Jefferson says that "religious intolerance" had been "banished." Certainly that would include:
  • A state church officially recognized and protected by the sovereign;
  • A state church whose members alone were eligible to vote, to hold public office, and to practice a profession;
  • A state church which compelled religious orthodoxy under penalty of fine and imprisonment;
  • A state church willing to expel dissenters from the commonwealth;
  • A state church financed by taxes upon all members of the community;
  • A state church which alone could freely hold public worship and evangelize;
  • A state church which alone could perform valid marriages, burials, etc.

But it did not include banishing the Ten Commandments, prayer, or the Bible in public schools or government buildings. In short, it did not include the entire agenda of the ACLU in the last 100 years.

"I do not find in orthodox Christianity one redeeming feature."
                          .
This does not prove that America was not a Christian nation.

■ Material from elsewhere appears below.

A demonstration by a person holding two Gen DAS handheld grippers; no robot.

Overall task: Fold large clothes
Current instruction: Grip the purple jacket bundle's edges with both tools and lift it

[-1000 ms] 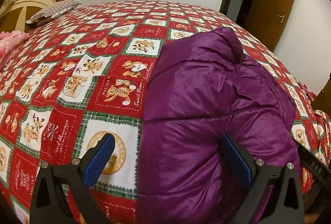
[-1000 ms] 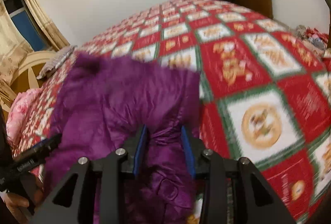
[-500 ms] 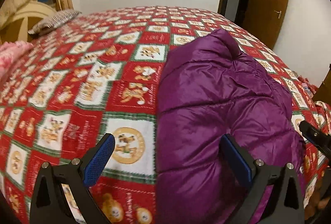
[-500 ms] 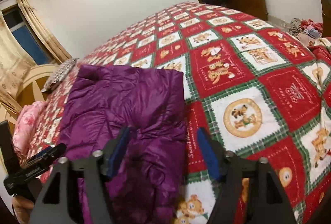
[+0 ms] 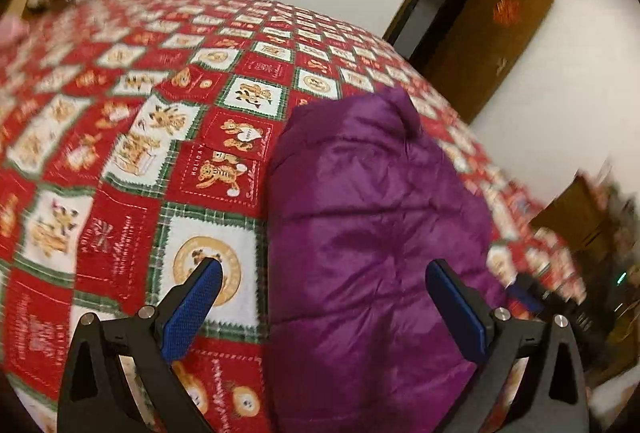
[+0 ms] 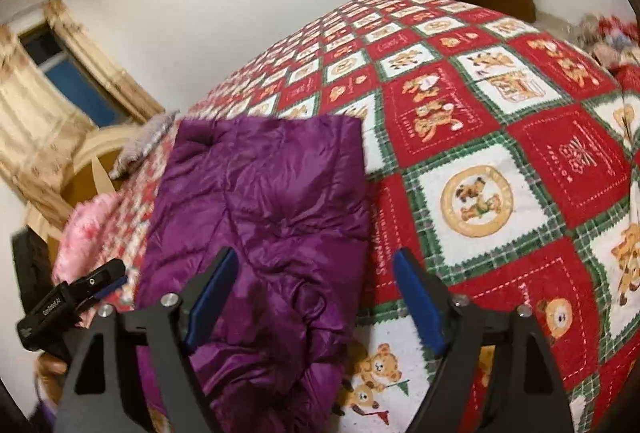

"It has been fifty and sixty years since I read the Apocalypse, and then I considered it merely the ravings of a maniac."
       .
I consider most sermons on the Apocalypse (the Book of Revelation) to be the ravings of maniacs. This does prove that America is not a Christian nation.
"The truth is, that the greatest enemies of the doctrine of Jesus are those, calling themselves the expositors of them, who have perverted them to the structure of a system of fancy absolutely incomprehensible, and without any foundation in his genuine words.  And the day will come, when the mystical generation [birth] of Jesus, by the Supreme Being as his father, in the womb of a virgin, will be classed with the fable of the generation [birth] of Minerva in the brain of Jupiter."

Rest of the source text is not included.